The relation in equation (B.15) can be recursively applied in order to obtain

$$\begin{equation}{P}_{{\uparrow}}\left({N}_{\text{L}}\tau \right)={\left(1-{p}_{\text{a}}k\right)}^{{N}_{\text{L}}}{P}_{{\uparrow}}\left(0\right)+\frac{1}{2}\left(1-{\left(1-{p}_{\text{a}}k\right)}^{{N}_{\text{L}}}\right)\left(1-\frac{{p}_{\mathrm{d}}}{k}\enspace \mathrm{cos}\enspace \alpha \right).\end{equation} \tag{ B.17 }$$

Therefore, the mean heat flux in equation (B.14) can be recast as

$$\begin{equation}\langle Q\rangle ={E}_{\theta }\left(1-{\left(1-{p}_{\text{a}}k\right)}^{{N}_{\text{L}}}\right)\left(1-\frac{{p}_{\mathrm{d}}}{k}\enspace \mathrm{cos}\enspace \alpha -2{P}_{{\uparrow}}\left(0\right)\right).\end{equation} \tag{ B.18 }$$

While p_a and p_d depend on the laser pulse duration and intensity, all the other parameters are precisely set in experiment, with negligible uncertainty.

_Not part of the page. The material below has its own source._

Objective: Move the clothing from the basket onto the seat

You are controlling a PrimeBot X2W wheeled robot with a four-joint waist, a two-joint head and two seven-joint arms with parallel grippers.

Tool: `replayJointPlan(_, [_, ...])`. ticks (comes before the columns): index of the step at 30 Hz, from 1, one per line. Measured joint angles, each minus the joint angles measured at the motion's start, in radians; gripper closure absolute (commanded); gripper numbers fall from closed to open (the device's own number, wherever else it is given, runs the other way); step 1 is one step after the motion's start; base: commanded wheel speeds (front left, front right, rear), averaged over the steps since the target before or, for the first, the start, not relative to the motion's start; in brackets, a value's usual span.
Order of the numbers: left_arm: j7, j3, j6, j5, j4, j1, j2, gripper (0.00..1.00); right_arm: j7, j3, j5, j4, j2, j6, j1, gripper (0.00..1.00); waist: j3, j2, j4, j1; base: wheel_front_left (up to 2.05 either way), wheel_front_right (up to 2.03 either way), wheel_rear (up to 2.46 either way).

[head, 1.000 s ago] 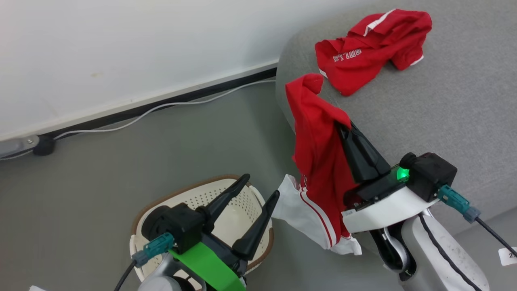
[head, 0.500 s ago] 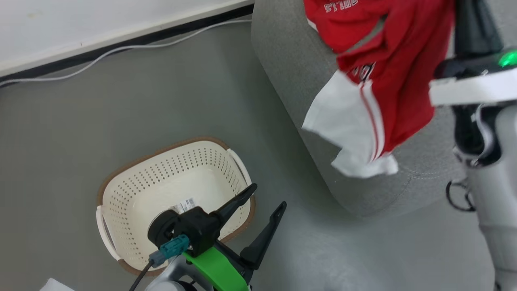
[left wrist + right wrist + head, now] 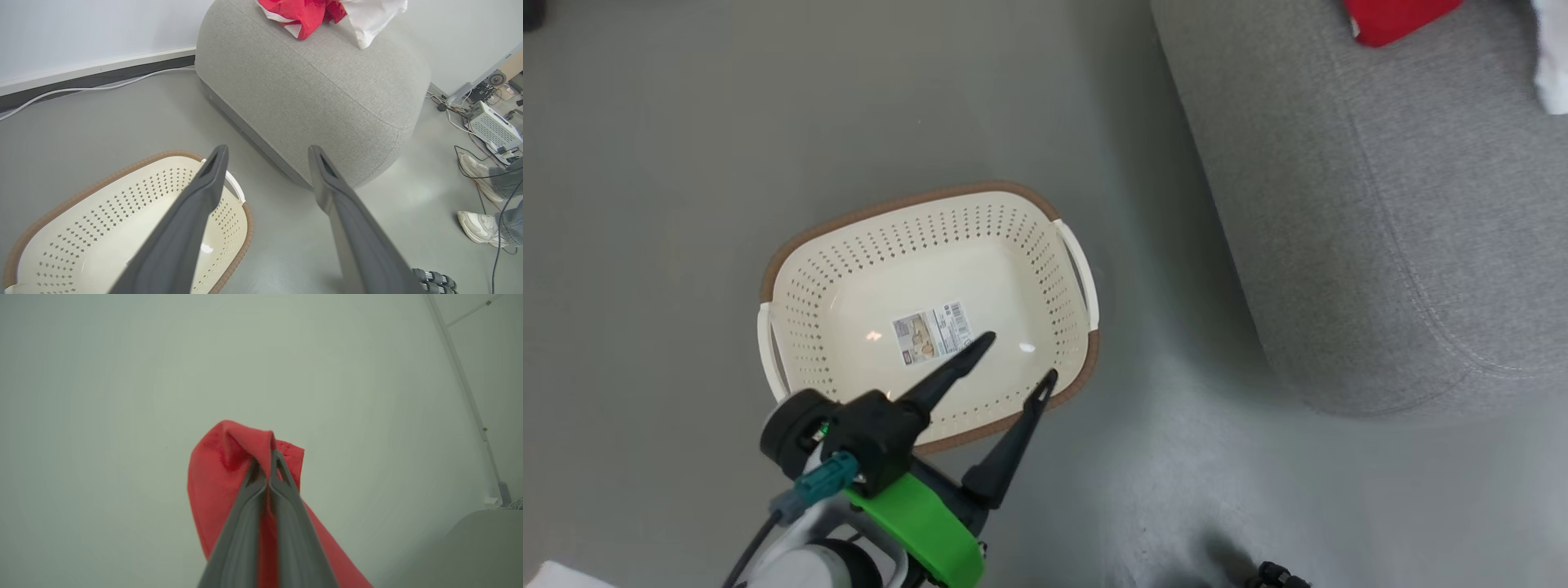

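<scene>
Right gripper [image 3: 271, 457] clamps red clothing [image 3: 212, 486]; left gripper [image 3: 1021, 355] spread wide over the basket [image 3: 890, 204].
Head view: the basket stands on the floor [image 3: 645, 163] beside the seat's [image 3: 1380, 245] corner, a paper label [image 3: 931, 335] on its bottom; the left gripper's fingers hang apart above its near rim, holding nothing; more clothing lies on the seat toward its far edge. Left wrist view: that clothing is heaped by the seat's far edge. Right wrist view: both fingers pinch a fold of red fabric.
</scene>
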Motion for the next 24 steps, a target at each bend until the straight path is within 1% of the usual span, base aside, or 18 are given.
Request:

Note that p_d can be extracted from the asymptotic state probability ${P}_{{\uparrow}}^{\infty }={\mathrm{lim}}_{{N}_{\text{L}}\to \infty }\enspace {P}_{{\uparrow}}\left({N}_{\text{L}}\tau \right)=\frac{1}{2}\left(1-\frac{{p}_{\mathrm{d}}}{k}\enspace \mathrm{cos}\enspace \alpha \right)$. Thus, the only free parameter in equation (B.18) is the laser absorption probability p_a, which we fit to the experimental data (see figure 5).